__Prompt__: Set out exactly, line by line, the stretch of data below that begins at the line containing "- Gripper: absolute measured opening" and ends at the line containing "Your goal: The", with both ends kept.

__Dataset section__:
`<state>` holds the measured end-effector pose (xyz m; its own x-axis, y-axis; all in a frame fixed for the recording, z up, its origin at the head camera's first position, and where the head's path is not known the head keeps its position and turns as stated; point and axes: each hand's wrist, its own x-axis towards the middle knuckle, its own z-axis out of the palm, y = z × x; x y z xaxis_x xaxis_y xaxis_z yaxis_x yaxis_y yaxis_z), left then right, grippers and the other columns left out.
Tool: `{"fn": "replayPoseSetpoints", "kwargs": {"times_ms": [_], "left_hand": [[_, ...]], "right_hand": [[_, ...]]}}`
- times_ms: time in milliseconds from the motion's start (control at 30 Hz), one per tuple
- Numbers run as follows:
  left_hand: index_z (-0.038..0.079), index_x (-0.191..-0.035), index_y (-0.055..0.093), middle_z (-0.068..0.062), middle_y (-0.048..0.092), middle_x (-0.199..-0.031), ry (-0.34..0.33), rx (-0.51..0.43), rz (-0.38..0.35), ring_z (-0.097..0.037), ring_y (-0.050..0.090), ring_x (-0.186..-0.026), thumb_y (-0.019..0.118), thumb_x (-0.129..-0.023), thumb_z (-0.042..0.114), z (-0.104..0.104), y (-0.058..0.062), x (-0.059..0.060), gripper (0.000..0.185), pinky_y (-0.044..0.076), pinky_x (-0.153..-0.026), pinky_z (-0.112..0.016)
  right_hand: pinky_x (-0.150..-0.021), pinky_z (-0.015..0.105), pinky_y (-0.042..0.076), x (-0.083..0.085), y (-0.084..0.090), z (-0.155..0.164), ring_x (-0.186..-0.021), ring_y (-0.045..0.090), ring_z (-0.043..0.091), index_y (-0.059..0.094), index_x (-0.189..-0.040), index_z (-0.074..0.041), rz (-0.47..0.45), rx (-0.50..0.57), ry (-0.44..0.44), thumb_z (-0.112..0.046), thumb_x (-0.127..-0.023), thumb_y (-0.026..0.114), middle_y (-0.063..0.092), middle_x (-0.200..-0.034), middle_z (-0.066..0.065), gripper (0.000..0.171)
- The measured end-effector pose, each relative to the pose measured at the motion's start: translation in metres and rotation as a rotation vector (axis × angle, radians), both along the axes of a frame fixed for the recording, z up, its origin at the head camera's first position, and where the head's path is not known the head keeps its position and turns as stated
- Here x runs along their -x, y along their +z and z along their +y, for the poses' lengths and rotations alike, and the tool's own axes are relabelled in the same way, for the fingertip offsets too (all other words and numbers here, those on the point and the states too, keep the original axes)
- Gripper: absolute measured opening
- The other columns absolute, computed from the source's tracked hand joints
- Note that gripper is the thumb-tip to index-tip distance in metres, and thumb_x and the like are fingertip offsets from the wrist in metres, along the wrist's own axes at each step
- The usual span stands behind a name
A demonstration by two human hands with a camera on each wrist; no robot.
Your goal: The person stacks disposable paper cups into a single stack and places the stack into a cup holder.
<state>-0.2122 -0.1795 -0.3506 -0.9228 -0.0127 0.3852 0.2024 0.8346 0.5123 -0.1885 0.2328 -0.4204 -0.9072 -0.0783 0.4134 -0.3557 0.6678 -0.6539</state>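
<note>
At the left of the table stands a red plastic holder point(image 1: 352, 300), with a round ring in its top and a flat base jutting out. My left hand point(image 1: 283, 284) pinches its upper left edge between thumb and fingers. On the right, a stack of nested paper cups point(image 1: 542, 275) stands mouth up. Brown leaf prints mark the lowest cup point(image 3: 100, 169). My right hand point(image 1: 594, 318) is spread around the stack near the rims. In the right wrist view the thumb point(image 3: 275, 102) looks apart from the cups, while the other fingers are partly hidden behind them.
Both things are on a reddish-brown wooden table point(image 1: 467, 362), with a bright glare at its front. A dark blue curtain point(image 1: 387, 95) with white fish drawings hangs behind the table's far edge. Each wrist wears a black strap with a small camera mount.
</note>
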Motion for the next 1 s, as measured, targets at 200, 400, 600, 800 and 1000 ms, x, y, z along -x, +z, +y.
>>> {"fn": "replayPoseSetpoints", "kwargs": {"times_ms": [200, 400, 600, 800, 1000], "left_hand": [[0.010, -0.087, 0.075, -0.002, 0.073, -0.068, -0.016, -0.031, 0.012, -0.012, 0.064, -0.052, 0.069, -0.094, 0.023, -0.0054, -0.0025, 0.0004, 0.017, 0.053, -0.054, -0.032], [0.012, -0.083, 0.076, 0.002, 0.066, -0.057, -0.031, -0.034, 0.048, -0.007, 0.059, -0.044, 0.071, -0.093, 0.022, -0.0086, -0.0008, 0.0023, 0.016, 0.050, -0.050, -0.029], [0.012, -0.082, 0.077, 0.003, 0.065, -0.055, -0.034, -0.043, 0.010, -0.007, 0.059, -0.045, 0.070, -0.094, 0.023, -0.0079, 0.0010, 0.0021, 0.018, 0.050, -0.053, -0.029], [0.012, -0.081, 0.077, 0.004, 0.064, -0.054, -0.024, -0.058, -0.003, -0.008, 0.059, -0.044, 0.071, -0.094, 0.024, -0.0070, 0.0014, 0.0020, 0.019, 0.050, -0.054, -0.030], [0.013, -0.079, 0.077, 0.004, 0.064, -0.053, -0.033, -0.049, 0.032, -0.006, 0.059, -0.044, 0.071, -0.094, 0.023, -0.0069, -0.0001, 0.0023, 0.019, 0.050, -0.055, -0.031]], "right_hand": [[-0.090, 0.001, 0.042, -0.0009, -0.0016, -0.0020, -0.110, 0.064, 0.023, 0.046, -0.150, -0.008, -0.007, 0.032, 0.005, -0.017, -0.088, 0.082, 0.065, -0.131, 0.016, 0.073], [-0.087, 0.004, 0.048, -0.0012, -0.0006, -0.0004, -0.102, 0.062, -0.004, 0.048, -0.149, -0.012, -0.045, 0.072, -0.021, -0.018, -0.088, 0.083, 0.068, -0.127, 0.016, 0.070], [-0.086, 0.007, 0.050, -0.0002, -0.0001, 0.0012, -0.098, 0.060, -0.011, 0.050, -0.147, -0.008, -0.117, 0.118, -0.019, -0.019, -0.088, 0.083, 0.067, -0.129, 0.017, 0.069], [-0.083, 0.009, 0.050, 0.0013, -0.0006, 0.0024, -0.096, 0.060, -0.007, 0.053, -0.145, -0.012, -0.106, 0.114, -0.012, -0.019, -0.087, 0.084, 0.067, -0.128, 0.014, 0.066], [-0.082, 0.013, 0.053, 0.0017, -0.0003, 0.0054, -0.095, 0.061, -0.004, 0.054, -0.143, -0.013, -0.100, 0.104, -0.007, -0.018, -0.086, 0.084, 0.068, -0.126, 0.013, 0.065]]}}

__Task result__:
- Gripper: absolute measured opening
- The other columns absolute, computed from the source's tracked hand joints
- Note that gripper is the thumb-tip to index-tip distance in metres, and thumb_x and the like are fingertip offsets from the wrist in metres, along the wrist's own axes at each step
- The usual span stands behind a name
A demonstration by two human hands with a camera on each wrist; no robot.
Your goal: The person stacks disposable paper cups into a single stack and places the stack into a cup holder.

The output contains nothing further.